United States Patent 8,748,327 B1 (2014.06.10.) WO Patent Publication 2013/105812 A1 (2013.07.18.) United States Patent Application Publication No. 2011-0094578 A1 (2011.04.28.)

The present invention is to improve the dispersibility by coating the surface of the glass frit with the aliphatic amine compound in the composition of the conductive paste for solar cell electrode, thereby improving the electrical characteristics of the solar cell electrode formed using this to improve the power generation efficiency of the solar cell For the purpose of

However, the objects of the present invention are not limited to the above-mentioned objects, and other objects not mentioned will be clearly understood by those skilled in the art from the following description.
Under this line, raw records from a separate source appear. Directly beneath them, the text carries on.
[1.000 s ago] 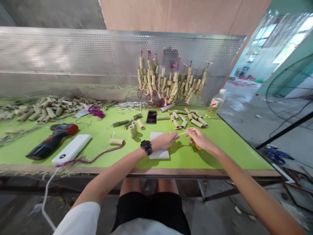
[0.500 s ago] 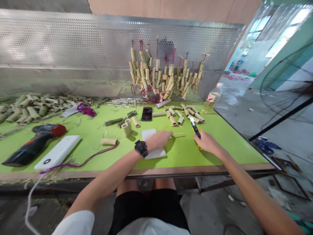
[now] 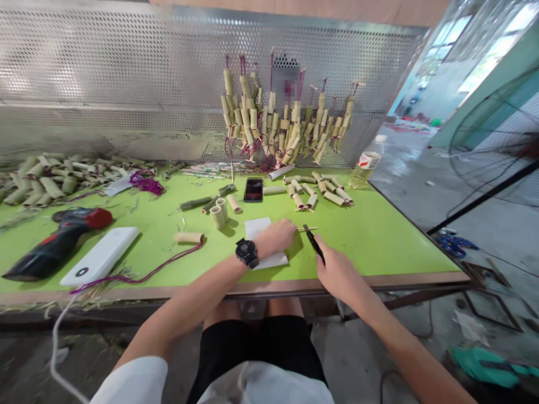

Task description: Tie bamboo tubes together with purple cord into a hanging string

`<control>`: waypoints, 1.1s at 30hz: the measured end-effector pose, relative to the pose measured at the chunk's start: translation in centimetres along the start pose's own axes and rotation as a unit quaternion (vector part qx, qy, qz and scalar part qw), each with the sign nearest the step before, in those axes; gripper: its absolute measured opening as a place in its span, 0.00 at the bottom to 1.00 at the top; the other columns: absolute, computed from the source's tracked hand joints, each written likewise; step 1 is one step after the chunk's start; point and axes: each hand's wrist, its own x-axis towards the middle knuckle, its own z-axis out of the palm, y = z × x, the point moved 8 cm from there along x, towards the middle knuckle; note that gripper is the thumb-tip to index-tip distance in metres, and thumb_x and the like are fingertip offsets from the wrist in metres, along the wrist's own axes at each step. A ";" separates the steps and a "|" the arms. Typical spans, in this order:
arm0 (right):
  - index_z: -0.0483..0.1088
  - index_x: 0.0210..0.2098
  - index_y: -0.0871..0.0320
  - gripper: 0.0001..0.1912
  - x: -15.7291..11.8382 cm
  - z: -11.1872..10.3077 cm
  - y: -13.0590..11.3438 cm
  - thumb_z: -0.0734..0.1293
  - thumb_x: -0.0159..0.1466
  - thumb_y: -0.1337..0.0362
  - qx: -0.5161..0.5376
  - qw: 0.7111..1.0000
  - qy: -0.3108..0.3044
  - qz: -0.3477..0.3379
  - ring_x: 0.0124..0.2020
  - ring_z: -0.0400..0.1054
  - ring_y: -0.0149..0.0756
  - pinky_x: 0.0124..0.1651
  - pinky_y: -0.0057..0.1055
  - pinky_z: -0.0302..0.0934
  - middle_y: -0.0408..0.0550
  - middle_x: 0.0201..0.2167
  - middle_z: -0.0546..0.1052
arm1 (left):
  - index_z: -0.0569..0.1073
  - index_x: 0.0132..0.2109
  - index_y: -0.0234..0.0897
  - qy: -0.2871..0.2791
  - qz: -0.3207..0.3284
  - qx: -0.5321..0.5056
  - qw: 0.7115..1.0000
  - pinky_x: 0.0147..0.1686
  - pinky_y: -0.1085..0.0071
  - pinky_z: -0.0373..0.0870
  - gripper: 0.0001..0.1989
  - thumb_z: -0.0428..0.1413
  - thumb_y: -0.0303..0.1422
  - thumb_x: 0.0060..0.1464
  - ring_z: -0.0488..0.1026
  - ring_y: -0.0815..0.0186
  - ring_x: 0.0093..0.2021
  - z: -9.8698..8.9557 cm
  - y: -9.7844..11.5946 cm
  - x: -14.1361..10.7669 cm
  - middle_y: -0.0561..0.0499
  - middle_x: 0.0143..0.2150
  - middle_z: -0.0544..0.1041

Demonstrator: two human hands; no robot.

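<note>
My left hand (image 3: 281,235), with a black watch on the wrist, pinches a thin wooden stick (image 3: 308,228) that sticks out to the right over the green tabletop. Closed around a black and yellow utility knife (image 3: 315,244) is my right hand (image 3: 337,269). The knife's blade end lies at or just over the stick; whether they touch is hard to tell. Partly under my left wrist is a white paper sheet (image 3: 257,226). Two short bamboo tubes (image 3: 218,217) stand upright to the left of it.
A drill (image 3: 59,241), a white power bank (image 3: 101,255) and a corded bamboo piece (image 3: 188,238) lie left. Bamboo piles (image 3: 46,179) and strung bamboo (image 3: 286,132) are behind. A bottle (image 3: 368,163) stands back right; a fan (image 3: 501,123) is beyond the table.
My right hand has moved left and nearer the table's front edge, bringing the knife to the stick. My left hand still pinches the stick. The view has shifted slightly.
</note>
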 end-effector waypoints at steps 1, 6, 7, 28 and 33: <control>0.54 0.76 0.68 0.31 -0.1 0.2 -0.2 0.56 0.76 0.69 -0.008 1.000 0.002 0.002 0.54 0.77 0.48 0.49 0.34 0.66 0.66 0.57 0.79 | 0.81 0.44 0.28 -0.001 0.001 -0.001 1.000 0.42 0.65 0.75 0.15 0.48 0.21 0.64 0.79 0.58 0.39 0.1 0.0 0.0 0.37 0.40 0.81; 0.49 0.77 0.68 0.33 -0.6 0.6 -1.6 0.54 0.74 0.73 -0.066 0.997 -0.014 0.026 0.48 0.79 0.49 0.45 0.36 0.65 0.65 0.49 0.81 | 0.78 0.48 0.28 0.012 0.018 0.000 1.000 0.43 0.65 0.75 0.15 0.46 0.24 0.69 0.79 0.58 0.40 0.9 -0.3 0.2 0.39 0.41 0.80; 0.49 0.77 0.68 0.33 -0.7 0.6 -1.9 0.54 0.74 0.74 -0.076 0.997 -0.016 0.029 0.47 0.79 0.49 0.44 0.36 0.65 0.64 0.47 0.81 | 0.77 0.50 0.28 0.017 0.024 0.002 1.000 0.43 0.65 0.75 0.15 0.46 0.23 0.69 0.79 0.58 0.40 1.0 -0.3 0.2 0.39 0.41 0.80; 0.49 0.77 0.66 0.35 0.0 0.5 -2.8 0.55 0.72 0.76 -0.100 0.993 -0.020 0.054 0.47 0.80 0.46 0.43 0.32 0.67 0.63 0.46 0.81 | 0.68 0.68 0.31 0.012 0.035 0.030 0.999 0.45 0.66 0.73 0.24 0.45 0.19 0.68 0.79 0.57 0.47 0.3 -0.1 -0.6 0.39 0.47 0.80; 0.49 0.78 0.65 0.36 -0.4 0.4 -2.8 0.55 0.72 0.77 -0.112 0.992 -0.023 0.056 0.45 0.81 0.47 0.40 0.33 0.67 0.64 0.46 0.81 | 0.68 0.69 0.30 0.004 0.042 0.025 0.999 0.45 0.65 0.73 0.26 0.45 0.18 0.67 0.79 0.55 0.47 0.1 0.0 -0.5 0.38 0.46 0.81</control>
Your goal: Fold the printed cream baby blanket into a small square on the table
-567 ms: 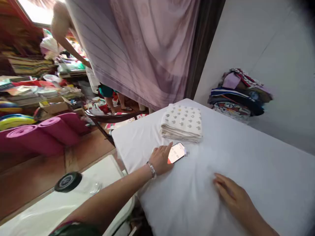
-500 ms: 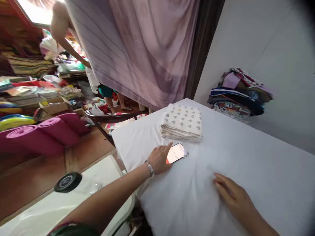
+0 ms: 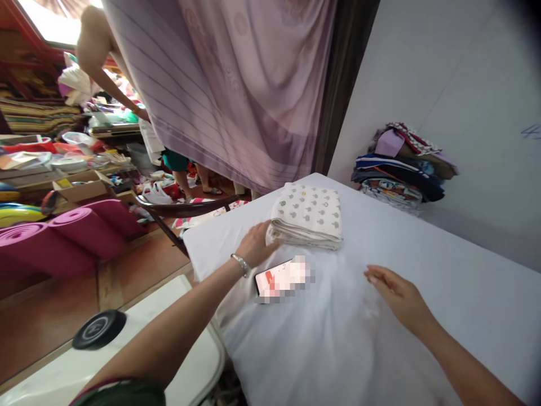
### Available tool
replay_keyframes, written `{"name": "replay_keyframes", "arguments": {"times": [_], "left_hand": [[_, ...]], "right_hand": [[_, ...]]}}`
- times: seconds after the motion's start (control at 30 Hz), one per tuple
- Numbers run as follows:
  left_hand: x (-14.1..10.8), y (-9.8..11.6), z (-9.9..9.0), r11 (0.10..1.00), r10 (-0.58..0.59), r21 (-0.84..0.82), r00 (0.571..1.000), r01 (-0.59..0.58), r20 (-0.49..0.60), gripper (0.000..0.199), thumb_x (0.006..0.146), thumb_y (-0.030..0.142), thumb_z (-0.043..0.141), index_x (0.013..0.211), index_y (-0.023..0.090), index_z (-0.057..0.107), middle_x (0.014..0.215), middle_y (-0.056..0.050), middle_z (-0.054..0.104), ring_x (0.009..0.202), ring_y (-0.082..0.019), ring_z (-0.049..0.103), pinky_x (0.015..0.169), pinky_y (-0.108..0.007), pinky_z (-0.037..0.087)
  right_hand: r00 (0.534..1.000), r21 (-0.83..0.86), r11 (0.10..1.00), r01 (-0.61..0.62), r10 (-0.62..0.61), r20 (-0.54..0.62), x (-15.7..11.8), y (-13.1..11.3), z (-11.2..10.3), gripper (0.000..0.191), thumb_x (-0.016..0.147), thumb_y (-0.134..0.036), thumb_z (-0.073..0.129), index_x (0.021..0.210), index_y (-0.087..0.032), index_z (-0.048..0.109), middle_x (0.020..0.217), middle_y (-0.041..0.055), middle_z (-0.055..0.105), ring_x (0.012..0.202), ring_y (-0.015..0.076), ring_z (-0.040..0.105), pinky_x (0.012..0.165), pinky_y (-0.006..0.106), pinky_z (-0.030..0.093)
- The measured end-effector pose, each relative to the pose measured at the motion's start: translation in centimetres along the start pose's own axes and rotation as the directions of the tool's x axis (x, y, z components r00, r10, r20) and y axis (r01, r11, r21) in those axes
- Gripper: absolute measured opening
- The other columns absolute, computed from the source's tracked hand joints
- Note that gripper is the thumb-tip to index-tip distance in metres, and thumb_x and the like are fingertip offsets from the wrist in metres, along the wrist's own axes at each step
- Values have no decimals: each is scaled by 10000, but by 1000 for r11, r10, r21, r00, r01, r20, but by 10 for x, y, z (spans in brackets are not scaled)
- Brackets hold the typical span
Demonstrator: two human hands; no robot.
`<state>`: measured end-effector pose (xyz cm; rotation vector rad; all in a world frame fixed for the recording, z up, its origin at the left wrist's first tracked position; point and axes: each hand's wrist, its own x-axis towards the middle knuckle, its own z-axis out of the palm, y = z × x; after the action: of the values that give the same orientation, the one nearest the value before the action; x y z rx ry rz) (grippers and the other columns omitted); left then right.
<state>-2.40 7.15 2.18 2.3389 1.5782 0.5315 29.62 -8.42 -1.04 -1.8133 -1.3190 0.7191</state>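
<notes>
On the white sheet (image 3: 443,265) in front of me, the phone (image 3: 270,280) lies face up, its pinkish screen too blocked out to read. At the far right, blue writing (image 3: 531,132) on the wall (image 3: 426,67) is partly cut off; I make out what looks like a 4. The mark on the black disc (image 3: 99,329) is too blurred to make out.

My left hand (image 3: 254,246) stretches past the phone, fingertips at the near left corner of the folded cloth (image 3: 307,207); I can't tell whether they pinch it. A bracelet (image 3: 240,265) circles that wrist. My right hand (image 3: 393,290) is empty, fingers loosely extended, well apart from the cloth.

The cloth sits just beyond the phone. A clothes pile (image 3: 401,163) lies against the wall. A hanging curtain (image 3: 236,84) partly hides another person (image 3: 95,51). To my left are a chair (image 3: 190,208), pink rolled mats (image 3: 84,231) and a white table (image 3: 200,349) bearing the disc.
</notes>
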Motion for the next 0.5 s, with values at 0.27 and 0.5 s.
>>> {"name": "replay_keyframes", "arguments": {"times": [0.27,0.5], "left_hand": [[106,-1,8,915,-369,-125,921,384,127,703,723,610,473,1166,65,507,1181,-190,550,1071,-286,532,832,-312,411],[119,-7,12,896,-412,-125,903,426,121,549,670,532,566,1023,113,602,1092,-142,617,963,-260,593,711,-263,435]], "right_hand": [[966,233,940,-250,257,-3,118,-51,21,303,737,-443,544,830,-158,586,945,103,643,654,126,600,476,197,453],[919,-29,922,-386,387,74,153,-60,46,472,626,-598,589,790,-157,563,911,119,634,679,170,585,455,225,421]]}}
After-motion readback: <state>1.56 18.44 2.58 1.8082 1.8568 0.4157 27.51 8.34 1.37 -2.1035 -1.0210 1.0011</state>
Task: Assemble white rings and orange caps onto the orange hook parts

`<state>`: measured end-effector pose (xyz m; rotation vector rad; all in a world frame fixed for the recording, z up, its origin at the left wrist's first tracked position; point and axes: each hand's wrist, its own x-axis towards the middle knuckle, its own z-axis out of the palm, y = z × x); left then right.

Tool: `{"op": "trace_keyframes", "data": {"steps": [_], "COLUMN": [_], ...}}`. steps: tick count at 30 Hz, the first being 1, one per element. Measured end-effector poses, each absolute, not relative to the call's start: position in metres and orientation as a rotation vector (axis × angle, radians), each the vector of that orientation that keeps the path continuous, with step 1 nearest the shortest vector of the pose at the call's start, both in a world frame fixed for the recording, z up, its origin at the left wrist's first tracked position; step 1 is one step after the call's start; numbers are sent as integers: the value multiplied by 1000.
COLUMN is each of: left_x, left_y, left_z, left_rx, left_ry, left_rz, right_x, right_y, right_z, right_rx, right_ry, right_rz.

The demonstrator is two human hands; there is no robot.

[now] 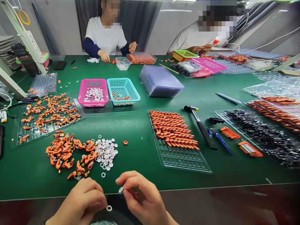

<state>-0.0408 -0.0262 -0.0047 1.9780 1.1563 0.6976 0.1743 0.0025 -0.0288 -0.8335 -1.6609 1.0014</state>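
At the table's front edge, my left hand (81, 200) is closed, with a small white ring (109, 208) pinched at its fingertips. To its right, my right hand (144, 195) pinches a second white ring (121, 189) between thumb and fingers. A bit of an orange part (134, 193) shows inside the right hand's fingers; most of it is hidden. Just beyond my hands lie a loose pile of orange curved parts (62, 151) and a heap of white discs and rings (107, 153). One small orange round cap (125, 142) sits apart on the green table.
Behind are a pink basket (93, 104), a blue basket (124, 102) and stacked clear trays (161, 82). A tray of orange parts (173, 129), a hammer (201, 128) and black parts (264, 134) occupy the right. Two people work across the table.
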Motion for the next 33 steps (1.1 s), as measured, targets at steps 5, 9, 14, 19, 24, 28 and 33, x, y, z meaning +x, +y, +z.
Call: {"op": "trace_keyframes", "data": {"steps": [5, 9, 14, 19, 24, 28, 33], "left_x": [-40, -28, -21, -19, -16, -13, -10], "left_y": [2, 26, 39, 32, 17, 9, 2], "left_z": [-18, -24, -27, -19, -5, -4, -8], "left_rx": [2214, 2398, 2428, 2354, 1809, 1423, 1259], "left_ry": [1375, 1549, 1592, 1581, 1418, 1316, 1300], "left_rz": [683, 702, 629, 668, 823, 859, 882], "right_x": [182, 183, 186, 184, 172, 166, 165], "right_y": [6, 9, 10, 9, 8, 7, 5], "right_z": [-35, -33, -35, -37, -28, -22, -19], "right_rx": [-1111, -1179, -1179, -1187, -1188, -1173, -1168], "right_ry": [-1586, -1649, -1669, -1625, -1495, -1397, -1335], "right_rz": [1149, 1142, 1197, 1241, 1376, 1470, 1547]}}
The present invention provides a conductive paste for a solar cell electrode comprising a metal powder, a glass frit, and an organic vehicle, wherein the surface of the glass frit is coated with an aliphatic amine compound.

In addition, the aliphatic amine compound is characterized in that it comprises an alkylamine-based material having 6 to 24 carbon atoms.

In addition, the alkylamine-based material is triethylamine (Triethylamine), heptylamine (Heptylamine), octadecylamine (Octadecylamine), hexadecylamine (Hexadecylamine), decylamine (Decylamine), octylamine (Octylamine), diddecylamine ( Didecylamine), or trioctylamine (Trioctylamine) is characterized in that it comprises.

In addition, the coating layer formed by coating with the aliphatic amine compound is characterized in that the thickness of 0.1nm to 50nm.

In addition, the glass frit is a first glass frit, the conductive paste further comprises a second glass frit, the surface of the second glass frit is characterized in that the coating is not coated or coated with fatty acids.

In addition, the fatty acid is characterized in that it comprises lauric acid, oleic acid, stearic acid, palmitic acid or acetic acid.

In another aspect, the present invention provides a solar cell having a front electrode on an upper substrate and a back electrode on a lower substrate, wherein the front electrode is manufactured by applying a conductive paste for the solar cell electrode and then drying and firing the same. It provides a solar cell.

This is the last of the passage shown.